The antioxidant activity of white tea (WT) (Dias et al., 2013), green tea (GT) (Zhao et al., 2022), and the potential of Camellia sinensis (C. sinensis) constituents as an antioxidant in lipid system (Gramza and Korczak, 2005) have been discussed. Moreover, the role of GT in auto-photoaging, stress resistance, neuroprotective agent, and autophagy, which involves antioxidant activity, has also been reported (Prasanth et al., 2019). Recent studies have also exposed some of the antioxidant mechanisms of polyphenol compounds in tea (Yan et al., 2020). However, the role of catechins of C. sinensis in modulating antioxidant enzymes still needs to be thoroughly described. This review focuses on catechin’s ability, especially on epigallocatechin gallate (EGCG), to stimulate the release of antioxidant enzymes in cells, animals, clinical study, and molecular mechanisms in antioxidant enzyme modulation based on the selenium level. Furthermore, a review of the case reports on the effect of drinking tea is also provided.
CATECHIN CLASSIFICATION
Catechins are polyhydroxylated polyphenols found in abundant levels in tea leaves (Huang et al., 2019). High-performance liquid chromatography analysis reported several types of catechin compounds (Fig. 1), which includes EGCG, epicatechin gallate (ECG), epigallocatechin (EGC), and epicatechin (EC) (Ahmed et al., 2019; Cao et al., 2020; De Almeida Gonçalves et al., 2015). All catechins and their diastereoisomers contain numerous phenolic hydroxyl groups connected to a benzene ring as their chemical structure. As a proton donor (H+), the hydroxyl group helps stabilize the free radical, and the aromatic ring plays a role in maintaining the proxy stability via electronic resonance. The antioxidant activity of each catechin is different depending on the number of hydroxyl groups attached to the structure. The more the hydroxyl groups attached, the more the protons are available for donation for free radical stabilization (Reddyvari et al., 2017). The antioxidant characteristics of each catechin are presented in Table 1. Based on their ability as antioxidants, catechins were categorized into EGCG > ECG > EGC > EC. Considering the highest antioxidant activity of EGCG, most studies have concentrated on evaluating the potential of this particular catechin (He et al., 2018).

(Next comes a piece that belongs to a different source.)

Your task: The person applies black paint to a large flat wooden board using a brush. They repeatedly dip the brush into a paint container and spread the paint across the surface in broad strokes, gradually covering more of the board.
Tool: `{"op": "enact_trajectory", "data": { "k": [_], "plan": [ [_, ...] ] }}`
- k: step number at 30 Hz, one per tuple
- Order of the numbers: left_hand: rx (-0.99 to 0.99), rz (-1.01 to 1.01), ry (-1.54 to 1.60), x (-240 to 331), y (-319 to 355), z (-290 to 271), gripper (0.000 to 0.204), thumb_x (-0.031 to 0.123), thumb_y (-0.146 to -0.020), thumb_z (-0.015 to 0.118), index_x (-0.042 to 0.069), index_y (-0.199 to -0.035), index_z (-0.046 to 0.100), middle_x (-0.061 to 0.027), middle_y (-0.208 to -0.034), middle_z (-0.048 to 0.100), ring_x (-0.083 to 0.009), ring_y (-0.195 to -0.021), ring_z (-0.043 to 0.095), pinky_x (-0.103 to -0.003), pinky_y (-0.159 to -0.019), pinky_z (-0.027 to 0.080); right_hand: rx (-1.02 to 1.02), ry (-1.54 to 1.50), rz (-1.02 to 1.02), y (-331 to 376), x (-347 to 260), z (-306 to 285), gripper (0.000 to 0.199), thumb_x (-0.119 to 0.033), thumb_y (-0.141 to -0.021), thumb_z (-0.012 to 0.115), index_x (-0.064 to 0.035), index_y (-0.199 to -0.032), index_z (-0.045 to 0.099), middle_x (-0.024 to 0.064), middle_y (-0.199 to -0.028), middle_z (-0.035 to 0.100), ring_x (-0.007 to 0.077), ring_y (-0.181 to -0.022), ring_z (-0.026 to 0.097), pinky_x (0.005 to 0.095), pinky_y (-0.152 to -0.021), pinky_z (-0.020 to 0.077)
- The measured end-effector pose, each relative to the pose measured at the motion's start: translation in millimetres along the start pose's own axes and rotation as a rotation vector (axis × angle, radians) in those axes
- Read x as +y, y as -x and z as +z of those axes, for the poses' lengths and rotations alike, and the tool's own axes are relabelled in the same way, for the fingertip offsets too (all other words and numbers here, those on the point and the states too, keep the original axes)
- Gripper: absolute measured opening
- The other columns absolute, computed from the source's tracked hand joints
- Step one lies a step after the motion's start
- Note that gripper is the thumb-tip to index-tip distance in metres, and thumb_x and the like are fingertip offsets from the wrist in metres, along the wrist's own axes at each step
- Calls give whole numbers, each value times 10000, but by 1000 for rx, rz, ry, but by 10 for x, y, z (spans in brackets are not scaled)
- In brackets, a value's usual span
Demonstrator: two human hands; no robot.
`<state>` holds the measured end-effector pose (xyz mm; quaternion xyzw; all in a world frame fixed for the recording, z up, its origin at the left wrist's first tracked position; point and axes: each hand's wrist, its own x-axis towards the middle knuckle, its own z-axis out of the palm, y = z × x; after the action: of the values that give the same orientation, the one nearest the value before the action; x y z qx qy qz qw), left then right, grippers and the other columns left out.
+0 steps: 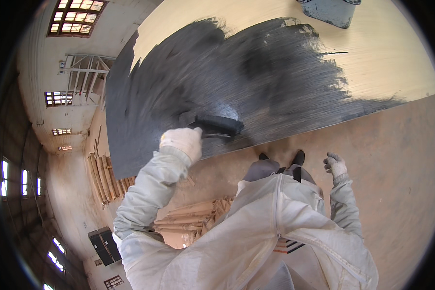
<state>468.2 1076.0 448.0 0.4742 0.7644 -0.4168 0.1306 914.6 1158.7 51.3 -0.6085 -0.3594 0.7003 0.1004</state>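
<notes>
My left hand (181, 143), in a pale glove, is closed round the handle of a wide black brush (220, 125). The brush's head rests on the wet-looking, dark-coated part of a large panel (382, 48), near its front edge. Streaky black coating spreads over the panel's left and middle, while bare pale yellow surface shows at the far side and right. Away from the panel, my right hand (337, 164) hangs beside my body, gloved with darkened fingertips. Its fingers are loosely bent and apart, holding nothing I can see.
A paint-stained grey bucket (329, 12) stands on the panel's far right. Long brown bundles (101, 176) lie on the floor at left, with more (191, 220) close by my left arm. A pale metal frame (84, 72) and a black box (104, 245) stand near the wall.
</notes>
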Motion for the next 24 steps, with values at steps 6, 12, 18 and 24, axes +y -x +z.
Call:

 | Figure 1. 2D structure of catechins: (a) EGC; (b) EC; (c) EGCG; (d) ECG. [Click here to view] |
EGCG, the primary polyphenol in C. sinensis leaves, has revealed numerous health-promoting effects, including antioxidants. Many studies have proven the EGCG activity as an antioxidant to suppress OS by forming chelate, donating hydrogen ions (H+), and stimulating endogenous antioxidant enzymes (Abdel-Moneim et al., 2018). EGCG is produced through the esterification of EGC, with moiety gallate linked to the C ring via an ester link. Due to its powerful reduction ability, EGCG possesses a potent antioxidant effect (Huang et al., 2019). EGCG has eight hydroxyl sites that play an important role in forming free radicals, and radicalization reactions will produce antioxidant radicals with minimal reactivity. Proton donors in the ortho-hydroxyl group in ring B will create oxidized EGCG, which is more stable than meta-hydroxyl (Chiodo et al., 2010; Hashim and Fry, 2020; Wagner et al., 2006). EGCG has the most vigorous antioxidant activity among all catechin monomers because having six hydroxyls site in the ortho position (Xie et al., 2020); hence, it has excellent potential as an iron chelation agent and free radical (Bernatoniene and Kopustinskiene, 2018). After contributing a proton, EGCG creates a resonance to stabilize the antioxidant radical, which is more stable than free radicals (Phimphilai et al., 2021). The splitting of covalent bonds in organic molecules forms new free radicals, which initiate a chain reaction (Pan et al., 2019). In the complex formed by the chelation of EGCG, the gallate group works to trap •OH. The binding of •OH by such gallate is believed to have no prooxidant effect on EGCG (Lo´pez-Burillo et al., 2003).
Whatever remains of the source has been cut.